▶ **Exercise description**: The answer should consist of every line in the material below that has the word "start".

+ + + +

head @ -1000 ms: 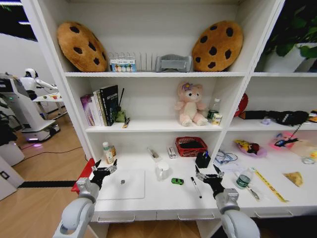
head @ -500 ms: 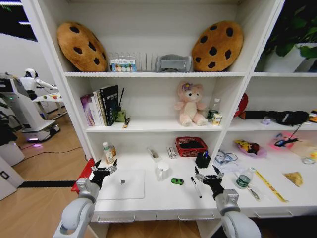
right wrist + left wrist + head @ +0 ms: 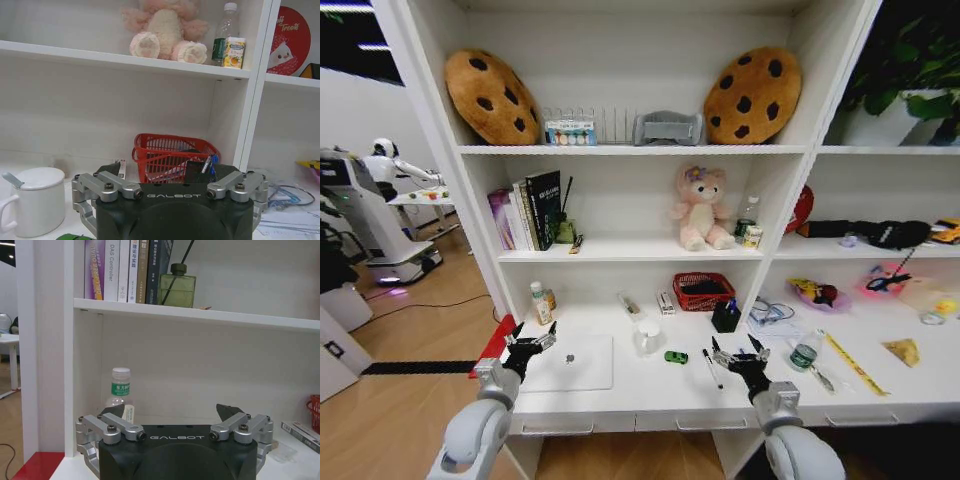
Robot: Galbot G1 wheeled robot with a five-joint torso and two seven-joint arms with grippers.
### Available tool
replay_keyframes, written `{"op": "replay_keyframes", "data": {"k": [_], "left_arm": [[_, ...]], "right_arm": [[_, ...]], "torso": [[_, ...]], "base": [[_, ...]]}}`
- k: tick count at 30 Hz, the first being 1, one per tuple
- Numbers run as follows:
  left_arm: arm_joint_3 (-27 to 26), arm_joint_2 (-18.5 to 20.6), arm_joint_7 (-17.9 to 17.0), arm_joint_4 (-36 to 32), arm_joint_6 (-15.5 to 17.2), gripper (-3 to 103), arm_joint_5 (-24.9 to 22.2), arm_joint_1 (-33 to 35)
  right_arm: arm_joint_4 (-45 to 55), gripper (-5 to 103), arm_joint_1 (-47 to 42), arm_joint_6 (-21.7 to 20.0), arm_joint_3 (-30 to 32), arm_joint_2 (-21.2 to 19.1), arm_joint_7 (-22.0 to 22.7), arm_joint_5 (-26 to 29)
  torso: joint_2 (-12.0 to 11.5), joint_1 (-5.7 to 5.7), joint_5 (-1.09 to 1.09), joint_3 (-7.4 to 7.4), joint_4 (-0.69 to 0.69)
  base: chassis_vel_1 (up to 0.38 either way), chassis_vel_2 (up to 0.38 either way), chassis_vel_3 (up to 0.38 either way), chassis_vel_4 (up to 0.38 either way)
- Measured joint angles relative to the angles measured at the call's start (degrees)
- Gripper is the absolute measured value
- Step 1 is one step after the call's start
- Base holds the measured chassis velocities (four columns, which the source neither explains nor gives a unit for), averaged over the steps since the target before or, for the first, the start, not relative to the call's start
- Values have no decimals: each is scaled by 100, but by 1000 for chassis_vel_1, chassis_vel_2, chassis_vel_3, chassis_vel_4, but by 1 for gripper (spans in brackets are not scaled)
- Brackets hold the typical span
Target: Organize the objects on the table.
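The left gripper (image 3: 529, 340) hovers with fingers spread and empty over the desk's (image 3: 650, 395) near-left edge, just beside the laptop (image 3: 568, 363). The right gripper (image 3: 740, 352), likewise spread and empty, hangs beside the black pen (image 3: 711, 367). The green object (image 3: 676, 356) lies between laptop and pen; a bottle (image 3: 538, 303) stands at the back left. The white shelf unit (image 3: 630, 150) rises behind, over a wooden floor (image 3: 390, 400).
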Motion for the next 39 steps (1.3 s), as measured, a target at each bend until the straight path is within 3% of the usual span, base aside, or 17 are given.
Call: {"op": "replay_keyframes", "data": {"k": [35,38,39], "left_arm": [[2,0,5,1,-1,100,-1,0],[2,0,6,1,-2,100,-1,1],[2,0,5,1,-2,100,-1,0]], "right_arm": [[-67,100,-5,3,51,-26,-61,79],[-106,100,36,-105,43,-118,-76,144],[-88,100,48,-357,51,-214,-124,363]], "torso": [[-1,3,1,0,-1],[-1,3,2,0,0],[-1,3,1,0,0]], "base": [[-28,-35,26,32],[-15,-17,15,13],[0,0,0,0]]}}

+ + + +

▶ **Output**:
- Measured joint angles relative to the angles measured at the call's start (degrees)
- Step 1 is one step after the call's start
- Base holds the measured chassis velocities (four columns, which the source neither explains nor gives a unit for), averaged over the steps since the target before or, for the first, the start, not relative to the call's start

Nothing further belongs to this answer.